Len Kaufman wrote on 2/14/2020, 1:47 PM

Fortunately, what happens in Vegas doesn't stay in Vegas; it gets rendered out and used! Here is a bit of history. I've heard bits and pieces of this, but this seems to have all or most of the parts.

https://www.redsharknews.com/post/item/6988-this-is-why-magix-vegas-is-now-a-nle-to-look-out-for

Comments

Grazie wrote on 2/14/2020, 4:57 PM

@Len Kaufman - Yeah, Dave Shapton, great bloke. Have met him over the decades and we shoot dah breeze . . . Thanks, for sharing the Luv for Vegas MrK.

rraud wrote on 2/15/2020, 10:23 AM

I had the Vegas audio only version way-back-when which was initially offered to registered Sound Forge users at no cost. I forget if the offer came via email or the Sonic Foundry SF users group. When the opportunity (or need) to edit video arose, naturally I turned to Vegas due to my familiarity with Vegas audio.

Howard-Vigorita wrote on 2/15/2020, 11:24 AM

When Vegas 1st appeared as an audio editor I was doing mostly midi and sampling, which it was (and still is) pretty lame at. But it was free to Sound Forge users so I grabbed it anyway. What really got my attention was when v2 added video support. Inspired me to start dabbling in video. It's audio and video editing capabilities have kept growing and I've been buying it ever since. Curious to me that it's not widely acknowledged as a premium audio editor.

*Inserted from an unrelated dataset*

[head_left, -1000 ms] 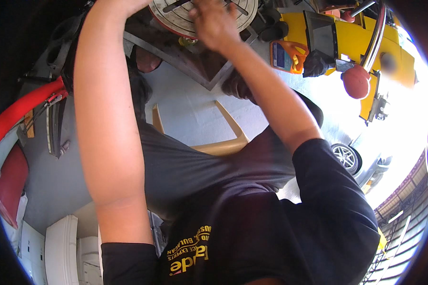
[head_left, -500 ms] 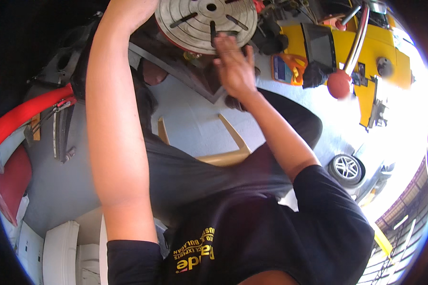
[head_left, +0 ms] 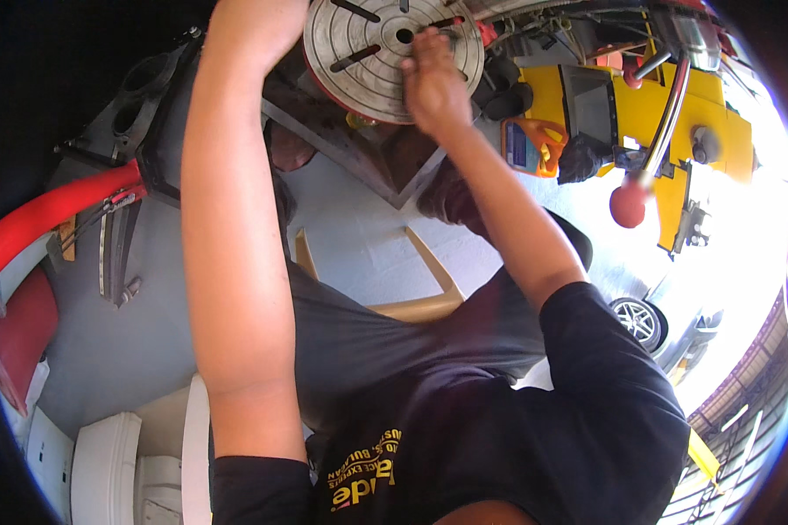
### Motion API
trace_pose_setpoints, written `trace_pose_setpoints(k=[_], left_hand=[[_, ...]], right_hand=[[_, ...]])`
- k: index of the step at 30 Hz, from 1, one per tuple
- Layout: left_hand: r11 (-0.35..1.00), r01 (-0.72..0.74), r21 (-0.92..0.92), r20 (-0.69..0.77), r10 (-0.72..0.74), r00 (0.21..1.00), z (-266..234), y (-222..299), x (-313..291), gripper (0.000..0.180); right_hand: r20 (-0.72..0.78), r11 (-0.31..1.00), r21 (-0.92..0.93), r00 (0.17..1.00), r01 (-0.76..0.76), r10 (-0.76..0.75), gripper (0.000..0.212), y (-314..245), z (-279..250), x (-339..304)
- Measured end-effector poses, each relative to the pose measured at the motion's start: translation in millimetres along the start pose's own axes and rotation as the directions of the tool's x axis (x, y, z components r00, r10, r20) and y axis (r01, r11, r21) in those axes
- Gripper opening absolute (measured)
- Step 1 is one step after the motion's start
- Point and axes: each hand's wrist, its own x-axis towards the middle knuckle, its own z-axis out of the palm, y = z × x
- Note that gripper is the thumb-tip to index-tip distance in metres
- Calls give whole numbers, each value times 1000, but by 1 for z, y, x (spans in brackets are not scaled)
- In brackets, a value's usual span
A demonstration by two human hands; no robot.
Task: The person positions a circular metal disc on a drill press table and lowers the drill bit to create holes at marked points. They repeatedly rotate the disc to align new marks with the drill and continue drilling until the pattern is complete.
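A round grey metal machine table (head_left: 341, 87), with concentric grooves, long slots and a centre hole, lies at the top middle. My right hand (head_left: 439, 87) rests on its right part, fingers stretched out and close together, the fingertips beside the centre hole. A dark patch shows by the fingertips; whether it is a slot or a thin thing under them I cannot tell. My left hand (head_left: 267, 22) reaches up to the table's left rim. Its fingers are cut off by the upper edge, so what they touch is hidden.
Right of the table hangs a chrome lever with a red ball knob (head_left: 628, 205). Beyond are an orange jug (head_left: 547, 147) and yellow machinery (head_left: 718, 109). A dark metal base (head_left: 385, 166) stands below, near a beige plastic chair (head_left: 420, 309). A red curved tube (head_left: 61, 210) is at left.
My right hand has slid farther up the table toward its centre hole. The whole view has shifted, so the table and lever appear lower and more to the right.
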Motion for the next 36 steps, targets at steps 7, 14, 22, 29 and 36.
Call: trace_pose_setpoints(k=[7,14,22,29,36], left_hand=[[998,15,-65,-32,-17,999,-5,1,11,33],[998,25,54,9,-25,1000,-2,-5,5,34],[973,-133,191,211,91,973,32,-79,33,40],[975,-155,158,368,88,926,30,-47,-10,45],[997,-79,10,167,76,983,97,-24,-118,55]], right_hand=[[-27,999,14,999,33,-33,53,26,6,1],[131,980,72,972,186,-194,56,-46,7,7],[57,980,117,984,162,-170,54,-50,20,43],[420,449,720,847,-529,325,41,-39,-74,-7],[544,-469,811,743,-348,390,39,-17,-80,-61]])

I recently did a multi camera video recording of a 5 hour benefit show after which my good friend who did the live mixing was good enough to hand me the 23 pre-fader audio tracks he had captured with Reaper. My original plan was to mix it down with Reaper but found it way easier to just pull it all into Vegas... mixing blind just can't compete with seeing who's doing what where on a stage with mics scattered all over the place. I always favored Sonar for its editing and routing capabilities but found Vegas can do it all... even mid-side/surround mixer-implemented encoding and decoding.